In Target Holdings, their Lordships declared that in the case of a trust arising out of a commercial transaction, the basis of compensation is similar to that applied in the case of common-law damages, i.e. that the beneficiary is put into the position he would have been in had the breach not occurred. In such a case the common-law rules of remoteness and causation would apply. In Target Holdings Lord Browne-Wilkinson stated the rule in the following manner:



‘Even applying the strict rules so developed in relation to traditional trusts, it seems to me very doubtful whether Target is now entitled to have the trust fund reconstituted. But in my judgment it is in any event wrong to lift wholesale the detailed rules developed in the context of traditional trusts and then seek to apply them to trusts of quite a different kind [such as commercial and financial trusts].

The obligation to reconstitute the trust fund applicable in the case of traditional trusts reflects the fact that no one beneficiary is entitled to the trust property and the need to compensate all beneficiaries for the breach. That rationale has no application to a case such as the present. To impose such an obligation in order to enable the beneficiary solely entitled (that is, the client) to recover from the solicitor more than the client has in fact lost, flies in the face of common sense and is in direct conflict with the basic principles of equitable compensation. In my judgment, once a conveyancing transaction has been completed, the client has no right to have the solicitor’s client account reconstituted as a trust fund.’
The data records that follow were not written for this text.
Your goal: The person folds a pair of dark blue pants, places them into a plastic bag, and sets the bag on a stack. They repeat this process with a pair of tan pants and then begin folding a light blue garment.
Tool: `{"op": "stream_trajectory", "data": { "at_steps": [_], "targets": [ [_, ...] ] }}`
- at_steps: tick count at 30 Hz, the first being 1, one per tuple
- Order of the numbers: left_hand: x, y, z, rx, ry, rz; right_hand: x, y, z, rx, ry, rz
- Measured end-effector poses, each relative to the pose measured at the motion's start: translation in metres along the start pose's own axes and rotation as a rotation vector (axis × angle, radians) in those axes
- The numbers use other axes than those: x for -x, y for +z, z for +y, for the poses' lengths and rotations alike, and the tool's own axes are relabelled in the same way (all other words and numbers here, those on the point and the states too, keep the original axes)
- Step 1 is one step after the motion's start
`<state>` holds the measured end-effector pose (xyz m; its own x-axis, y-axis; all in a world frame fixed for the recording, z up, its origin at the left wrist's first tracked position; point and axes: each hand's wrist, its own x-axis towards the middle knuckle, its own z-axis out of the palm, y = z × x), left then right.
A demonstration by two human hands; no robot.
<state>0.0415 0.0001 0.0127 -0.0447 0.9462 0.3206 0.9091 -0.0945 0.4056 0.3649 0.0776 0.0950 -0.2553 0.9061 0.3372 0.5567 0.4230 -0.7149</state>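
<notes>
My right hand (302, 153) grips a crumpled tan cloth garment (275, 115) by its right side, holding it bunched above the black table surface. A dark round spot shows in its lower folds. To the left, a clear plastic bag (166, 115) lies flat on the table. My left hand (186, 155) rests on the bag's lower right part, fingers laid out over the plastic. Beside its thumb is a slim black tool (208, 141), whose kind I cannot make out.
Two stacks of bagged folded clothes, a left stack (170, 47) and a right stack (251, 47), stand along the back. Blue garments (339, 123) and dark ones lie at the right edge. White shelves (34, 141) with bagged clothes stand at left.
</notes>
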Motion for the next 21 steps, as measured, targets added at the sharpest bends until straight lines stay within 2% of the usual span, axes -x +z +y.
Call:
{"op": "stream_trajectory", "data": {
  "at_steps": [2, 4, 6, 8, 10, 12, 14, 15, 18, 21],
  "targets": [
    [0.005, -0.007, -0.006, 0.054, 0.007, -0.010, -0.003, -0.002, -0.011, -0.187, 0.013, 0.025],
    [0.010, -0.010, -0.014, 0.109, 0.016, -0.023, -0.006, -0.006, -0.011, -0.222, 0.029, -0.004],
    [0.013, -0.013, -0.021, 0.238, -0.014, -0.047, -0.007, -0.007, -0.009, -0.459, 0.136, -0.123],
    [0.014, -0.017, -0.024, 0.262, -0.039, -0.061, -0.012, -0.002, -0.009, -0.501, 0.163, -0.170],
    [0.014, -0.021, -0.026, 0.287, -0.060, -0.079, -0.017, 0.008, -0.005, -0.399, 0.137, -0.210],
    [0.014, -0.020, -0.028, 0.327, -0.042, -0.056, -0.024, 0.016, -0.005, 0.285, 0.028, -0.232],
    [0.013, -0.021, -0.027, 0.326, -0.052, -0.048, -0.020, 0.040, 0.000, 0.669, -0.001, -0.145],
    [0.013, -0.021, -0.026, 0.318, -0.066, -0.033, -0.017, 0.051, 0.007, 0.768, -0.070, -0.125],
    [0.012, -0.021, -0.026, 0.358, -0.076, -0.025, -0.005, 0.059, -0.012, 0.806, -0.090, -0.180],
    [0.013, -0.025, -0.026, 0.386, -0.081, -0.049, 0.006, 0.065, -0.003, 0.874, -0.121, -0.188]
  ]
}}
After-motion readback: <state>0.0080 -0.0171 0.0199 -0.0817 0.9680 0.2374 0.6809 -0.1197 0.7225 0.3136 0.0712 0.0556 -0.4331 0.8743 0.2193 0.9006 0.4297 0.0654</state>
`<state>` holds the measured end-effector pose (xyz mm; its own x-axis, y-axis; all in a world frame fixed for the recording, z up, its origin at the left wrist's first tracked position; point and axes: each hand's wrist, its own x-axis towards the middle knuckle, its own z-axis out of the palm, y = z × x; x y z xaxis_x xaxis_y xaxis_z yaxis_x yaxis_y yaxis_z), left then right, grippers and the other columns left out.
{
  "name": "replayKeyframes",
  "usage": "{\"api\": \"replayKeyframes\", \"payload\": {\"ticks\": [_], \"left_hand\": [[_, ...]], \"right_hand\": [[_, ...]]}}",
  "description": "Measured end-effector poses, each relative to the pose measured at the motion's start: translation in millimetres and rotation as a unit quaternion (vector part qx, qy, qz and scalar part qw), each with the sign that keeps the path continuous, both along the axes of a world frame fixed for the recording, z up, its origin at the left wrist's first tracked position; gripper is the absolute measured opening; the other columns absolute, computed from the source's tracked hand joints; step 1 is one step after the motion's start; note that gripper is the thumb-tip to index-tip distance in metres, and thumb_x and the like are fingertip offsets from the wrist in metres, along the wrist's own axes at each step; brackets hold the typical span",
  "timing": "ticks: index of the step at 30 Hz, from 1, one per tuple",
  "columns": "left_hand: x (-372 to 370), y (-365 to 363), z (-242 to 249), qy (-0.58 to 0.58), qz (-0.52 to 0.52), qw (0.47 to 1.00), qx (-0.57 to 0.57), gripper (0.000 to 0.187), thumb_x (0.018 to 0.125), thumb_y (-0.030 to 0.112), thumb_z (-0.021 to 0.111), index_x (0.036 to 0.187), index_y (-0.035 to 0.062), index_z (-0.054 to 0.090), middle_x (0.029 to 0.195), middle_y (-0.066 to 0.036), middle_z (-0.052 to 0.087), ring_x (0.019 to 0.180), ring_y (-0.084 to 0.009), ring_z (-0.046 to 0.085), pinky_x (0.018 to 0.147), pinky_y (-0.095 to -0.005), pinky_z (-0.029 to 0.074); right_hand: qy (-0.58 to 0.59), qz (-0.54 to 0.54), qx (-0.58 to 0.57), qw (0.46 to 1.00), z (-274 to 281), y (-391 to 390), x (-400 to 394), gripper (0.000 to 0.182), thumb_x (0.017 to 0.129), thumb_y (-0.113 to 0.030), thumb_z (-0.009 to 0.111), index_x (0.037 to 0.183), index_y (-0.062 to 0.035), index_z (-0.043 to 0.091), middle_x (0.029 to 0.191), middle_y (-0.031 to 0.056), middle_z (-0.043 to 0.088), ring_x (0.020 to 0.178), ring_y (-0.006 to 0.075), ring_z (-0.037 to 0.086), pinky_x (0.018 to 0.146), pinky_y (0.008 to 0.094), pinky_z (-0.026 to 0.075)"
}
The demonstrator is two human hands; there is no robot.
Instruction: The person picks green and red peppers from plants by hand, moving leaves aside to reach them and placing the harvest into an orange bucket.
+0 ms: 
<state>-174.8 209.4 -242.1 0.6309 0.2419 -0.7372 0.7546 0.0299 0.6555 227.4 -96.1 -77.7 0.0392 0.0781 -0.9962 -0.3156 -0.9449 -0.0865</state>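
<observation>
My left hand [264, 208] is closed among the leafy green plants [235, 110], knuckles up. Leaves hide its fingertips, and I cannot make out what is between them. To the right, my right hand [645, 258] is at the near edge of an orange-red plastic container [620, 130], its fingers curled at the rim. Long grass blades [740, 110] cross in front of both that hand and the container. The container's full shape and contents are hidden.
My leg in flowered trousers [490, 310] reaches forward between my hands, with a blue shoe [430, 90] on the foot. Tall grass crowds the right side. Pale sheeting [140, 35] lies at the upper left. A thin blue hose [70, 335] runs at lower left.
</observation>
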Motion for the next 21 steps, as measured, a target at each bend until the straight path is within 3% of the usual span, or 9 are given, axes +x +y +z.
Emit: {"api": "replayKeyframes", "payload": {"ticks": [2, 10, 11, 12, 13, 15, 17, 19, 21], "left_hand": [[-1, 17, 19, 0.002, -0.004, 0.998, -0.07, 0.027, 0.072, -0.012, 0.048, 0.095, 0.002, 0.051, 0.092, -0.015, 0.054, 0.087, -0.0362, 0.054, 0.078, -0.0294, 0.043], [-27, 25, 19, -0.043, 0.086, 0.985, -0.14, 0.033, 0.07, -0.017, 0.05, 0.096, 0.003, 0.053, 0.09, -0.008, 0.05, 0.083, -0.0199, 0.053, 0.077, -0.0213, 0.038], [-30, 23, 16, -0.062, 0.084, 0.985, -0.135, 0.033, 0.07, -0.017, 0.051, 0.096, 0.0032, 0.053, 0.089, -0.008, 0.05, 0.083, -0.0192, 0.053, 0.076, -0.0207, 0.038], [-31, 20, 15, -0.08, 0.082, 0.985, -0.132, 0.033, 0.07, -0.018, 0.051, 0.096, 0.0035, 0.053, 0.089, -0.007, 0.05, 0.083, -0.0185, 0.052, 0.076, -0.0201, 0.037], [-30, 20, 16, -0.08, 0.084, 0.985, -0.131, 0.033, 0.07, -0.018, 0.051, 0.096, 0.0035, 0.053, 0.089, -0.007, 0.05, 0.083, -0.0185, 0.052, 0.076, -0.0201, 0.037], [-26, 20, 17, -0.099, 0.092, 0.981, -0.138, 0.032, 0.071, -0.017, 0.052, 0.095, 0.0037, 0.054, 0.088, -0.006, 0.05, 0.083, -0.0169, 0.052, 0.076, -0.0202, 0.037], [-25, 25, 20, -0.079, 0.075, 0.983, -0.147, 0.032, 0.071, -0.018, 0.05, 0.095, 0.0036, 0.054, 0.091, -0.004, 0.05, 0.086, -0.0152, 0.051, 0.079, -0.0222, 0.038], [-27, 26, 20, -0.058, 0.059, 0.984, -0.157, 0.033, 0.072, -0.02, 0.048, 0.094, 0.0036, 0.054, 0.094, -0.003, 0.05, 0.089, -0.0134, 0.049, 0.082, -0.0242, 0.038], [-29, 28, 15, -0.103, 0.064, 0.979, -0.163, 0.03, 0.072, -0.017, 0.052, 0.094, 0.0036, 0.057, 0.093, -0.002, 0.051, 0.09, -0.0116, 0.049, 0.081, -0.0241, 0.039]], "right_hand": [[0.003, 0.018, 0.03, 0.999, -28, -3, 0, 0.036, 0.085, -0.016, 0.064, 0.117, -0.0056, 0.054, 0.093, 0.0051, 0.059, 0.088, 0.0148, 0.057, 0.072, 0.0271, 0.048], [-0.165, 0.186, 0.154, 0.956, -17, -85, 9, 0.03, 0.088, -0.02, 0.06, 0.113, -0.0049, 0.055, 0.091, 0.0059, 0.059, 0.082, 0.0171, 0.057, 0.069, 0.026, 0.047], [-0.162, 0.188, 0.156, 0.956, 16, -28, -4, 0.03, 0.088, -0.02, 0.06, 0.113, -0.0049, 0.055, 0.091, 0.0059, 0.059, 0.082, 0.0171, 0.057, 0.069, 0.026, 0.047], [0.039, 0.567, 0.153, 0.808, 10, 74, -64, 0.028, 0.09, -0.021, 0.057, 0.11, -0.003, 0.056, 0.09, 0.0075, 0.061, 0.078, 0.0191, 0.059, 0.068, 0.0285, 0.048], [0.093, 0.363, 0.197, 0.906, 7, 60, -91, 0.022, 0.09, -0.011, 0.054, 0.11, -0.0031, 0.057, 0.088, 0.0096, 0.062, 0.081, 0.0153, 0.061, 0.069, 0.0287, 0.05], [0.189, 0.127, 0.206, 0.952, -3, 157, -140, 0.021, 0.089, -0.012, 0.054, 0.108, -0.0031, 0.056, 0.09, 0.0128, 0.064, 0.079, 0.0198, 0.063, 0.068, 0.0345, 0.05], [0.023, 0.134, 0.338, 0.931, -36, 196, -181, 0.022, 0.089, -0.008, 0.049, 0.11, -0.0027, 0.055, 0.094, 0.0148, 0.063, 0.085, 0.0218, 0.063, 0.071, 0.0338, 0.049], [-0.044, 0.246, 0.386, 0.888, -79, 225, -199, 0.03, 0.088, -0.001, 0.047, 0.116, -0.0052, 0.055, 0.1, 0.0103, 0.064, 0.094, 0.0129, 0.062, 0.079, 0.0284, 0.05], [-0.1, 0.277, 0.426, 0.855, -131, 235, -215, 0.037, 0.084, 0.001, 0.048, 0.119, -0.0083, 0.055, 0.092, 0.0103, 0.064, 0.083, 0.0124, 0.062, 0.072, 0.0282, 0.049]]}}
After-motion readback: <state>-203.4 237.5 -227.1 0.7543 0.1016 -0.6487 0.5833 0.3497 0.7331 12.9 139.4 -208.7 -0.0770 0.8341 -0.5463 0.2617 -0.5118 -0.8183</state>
image Target Holdings v Redferns [1995] 3 All ER 785
The claimants, mortgagees, loaned a company £1.525 million, to be secured by way of a mortgage on property which was fraudulently made to appear to be worth £2 million, but in reality was worth only £775,000. The defendants, a firm of solicitors, were not parties to this fraud and acted for the purchasers and the mortgagees. The purchasers became insolvent and the claimants repossessed the property and sold it for £500,000. The claimants sued the firm of solicitors. The firm conceded that it acted in breach of trust by paying out the mortgage funds without authority, but argued that it was not liable to compensate the claimant for the loss suffered because its breach did not cause the loss sustained by the claimant. The firm of solicitors alleged that the claimants’ loss was wholly caused by the fraud of the third parties. The House of Lords decided in favour of the firm of solicitors. The claimant company advanced the same amount of money, obtained the same security and received the same amount on the realisation of that security, with or without the breach of trust committed by the defendant.



‘I reach the conclusion that, on the facts which must currently be assumed, Target has not demonstrated that it is entitled to any compensation for breach of trust. Assuming that moneys would have been forthcoming from some other source to complete the purchase from Mirage if the moneys had not been wrongly provided by Redferns in breach of trust, Target obtained exactly what it would have obtained had no breach occurred, that is, a valid security for the sum advanced. Therefore, on the assumption made, Target has suffered no compensatable loss.’

Lord Browne-Wilkinson

In Templeton Insurance Ltd v Penningtons [2006] All ER (D) 191 (Feb), the High Court decided that a firm of solicitors who received a fund subject to a Quistclose trust (i.e. for a specified purpose) but disposed of a part of the fund for an unauthorised purpose in breach of trust, was liable to compensate the claimant by way of damages. Similarly, in Wise v Jimenez [2013] Lexis citation 84, (considered in Chapter 7) the High Court decided that a claimant who made a Quistclose payment of 500,000 towards a scheme for the development of a golf course in France, but which failed to materialise in breach of trust, was entitled to equitable compensation by way of damages. Since the trust arose out of a commercial transaction the basis of compensation was similar to that applied in the case of common-law damages, i.e. that the beneficiary will be put in the position he would have been had the breach not occurred. In such a case the common-law rules of remoteness and causation would apply in quantifying the damages.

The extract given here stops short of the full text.